Thomas’s plate is blue. He passes through the kitchen, grabs three beers from the case in the fridge — all with his left hand, the bottlenecks between his fingers — and takes his spoils back to his room, hip-bumping the cracked door wide, then nudging it closed behind himself with a foot. He puts everything down except for one beer, twists the cap off, and lets the little puckered button fall. He turns his stereo on, punches PLAY on the tape deck, and sort of half sits half drops to his own floor while the speakers hiss. He leans his back against his bed, reaches up behind his head and feels around for the plate. Maybe-Cindy didn’t give him a fork. Ah fuck it. Poison Idea is singing “Death Wish Kids” at stun-gun volume and Thomas is eating liberated cake with his bare hands.

But the Poison Idea album’s only like twenty-five minutes long, and he started it in the middle, so it’s over way too soon. He thinks about rewinding the tape and starting from the beginning, but maybe better to see what comes on next.

“There’s a fire in the Western world!”

Oh fuck it’s Dead Moon! They’re this amazing lo-fi punk trio from — where are they from? Oregon somewhere, but not Portland, which is where Poison Idea comes from. Somewhere up there. What a weird album this is, Strange Pray Tell . Like it’ll be raging one minute, really calling the thunder down, but then there’ll be a weepie like “Can’t Do That,” which but for want of a synthesizer and a cheesy big drum would fit comfortably on any Elvis Costello record between, say, Armed Forces and now. And then what do they follow that up with? “13 Going on 21,” with the woman — the bass player — singing in this growl like Courtney Love without the sinus problems. Actually, the whole record sounds sort of like a bootlegged Nirvana demo. Didn’t this come out around the same time as Nevermind ? Close, anyway. Must have been. The Great Northwest. Jesus Christ. What he wouldn’t give to have been able to be there then, know those guys, witness everything firsthand, be part of it. He was a kid, of course, still in high school when Kurt made his big decision. After Kurt died the whole scene imploded. The replicas swept in — vulturous scum like that band Bush, and then all that hideous pop-punk that still dominates today. NOFX and all that shit. Ugh. The whole Fat Wreck Chords catalog should just die already — except for Propagandhi of course. Because those guys come from a metal background, and their politics are A fucking plus.

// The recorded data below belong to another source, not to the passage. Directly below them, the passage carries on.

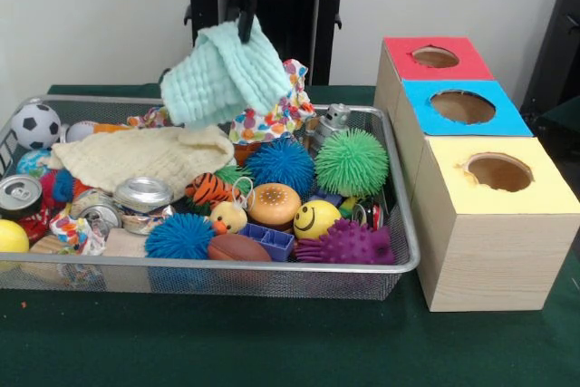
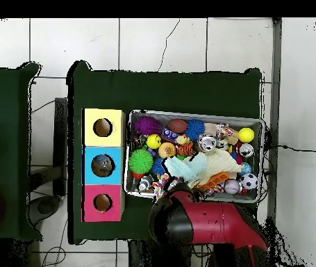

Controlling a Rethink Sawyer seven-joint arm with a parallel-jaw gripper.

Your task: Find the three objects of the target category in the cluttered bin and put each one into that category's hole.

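Note:
A mint-green waffle cloth (image 1: pixel 225 79) hangs in the air above the back of the wire bin (image 1: pixel 217 271), pinched at its top by my gripper (image 1: pixel 245 30), which is shut on it. From above, the same cloth (image 2: pixel 183 169) shows over the bin's middle, just off the red arm (image 2: pixel 195 219). A cream cloth (image 1: pixel 145 157) lies spread in the bin below it. A polka-dot cloth (image 1: pixel 279 115) is bunched at the bin's back. Three boxes with round holes stand beside the bin: red (image 1: pixel 435 57), blue (image 1: pixel 462 107) and yellow (image 1: pixel 499 172).
The bin is crowded with spiky balls in green (image 1: pixel 351 162), blue (image 1: pixel 281 164) and purple (image 1: pixel 349 244), plus cans (image 1: pixel 20 195), a soccer ball (image 1: pixel 36 124), a burger toy (image 1: pixel 273 205) and a smiley ball (image 1: pixel 315 219). Green cloth covers the table (image 1: pixel 272 342).

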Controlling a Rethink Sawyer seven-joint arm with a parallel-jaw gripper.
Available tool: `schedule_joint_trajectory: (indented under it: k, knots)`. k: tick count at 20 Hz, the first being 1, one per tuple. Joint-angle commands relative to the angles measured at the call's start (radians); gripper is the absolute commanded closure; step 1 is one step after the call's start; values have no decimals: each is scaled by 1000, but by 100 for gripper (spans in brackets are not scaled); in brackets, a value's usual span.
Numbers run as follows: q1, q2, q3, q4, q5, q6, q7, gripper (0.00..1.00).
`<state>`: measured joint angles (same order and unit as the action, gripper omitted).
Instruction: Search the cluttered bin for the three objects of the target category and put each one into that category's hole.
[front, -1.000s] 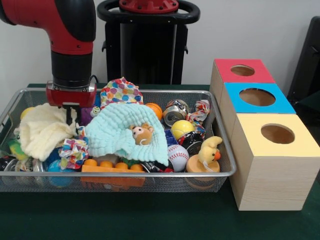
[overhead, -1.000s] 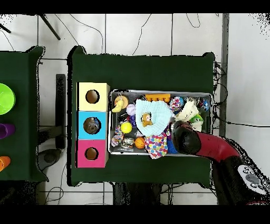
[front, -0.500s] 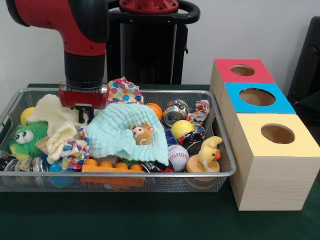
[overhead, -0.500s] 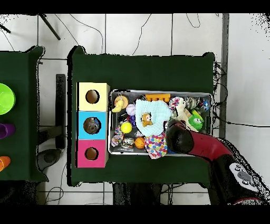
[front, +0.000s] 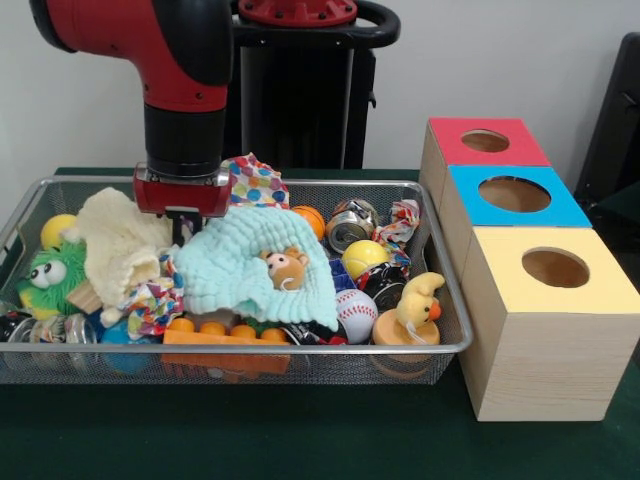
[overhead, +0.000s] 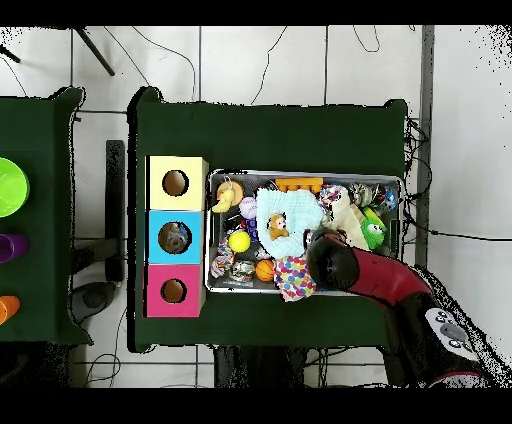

This album’s really not that punk at all, actually. At least not soundwise. Closer to country music and, like, the Replacements or something. But that’s the whole thing about punk, isn’t it? What bands like Blink-182 can’t understand — punk isn’t a sound, it’s an idea. It’s a posture, if there’s a way in which saying that can be a not-pejorative thing to say. Or, if there isn’t, then put it another way: it’s a philosophy, not a formula.

Fuck, but he sounds like Parker, doesn’t he? This is fortune cookie logic. Enough, enough. Think about something useful , man. You don’t want to be like them.

So he thinks about Seattle, and how the New World Order is coming. They’ll gather at the end of November, to eat caviar and suck each other off. Unpayable bank loans for the third world; economic slavery as the new face of imperialism. Indian villages drowned by dam projects. Whole forests wiped out so Americans can wipe their asses with two-ply. Countless species vanishing, and the seas rising, and this ragged hole in the atmosphere widening, and skin cancer rates skyrocketing, and a million other things besides. But these guys and their Armani suits. Their silk ties. Filet mignon. Death merchants. Capitalists. Their private cars and mobile phones.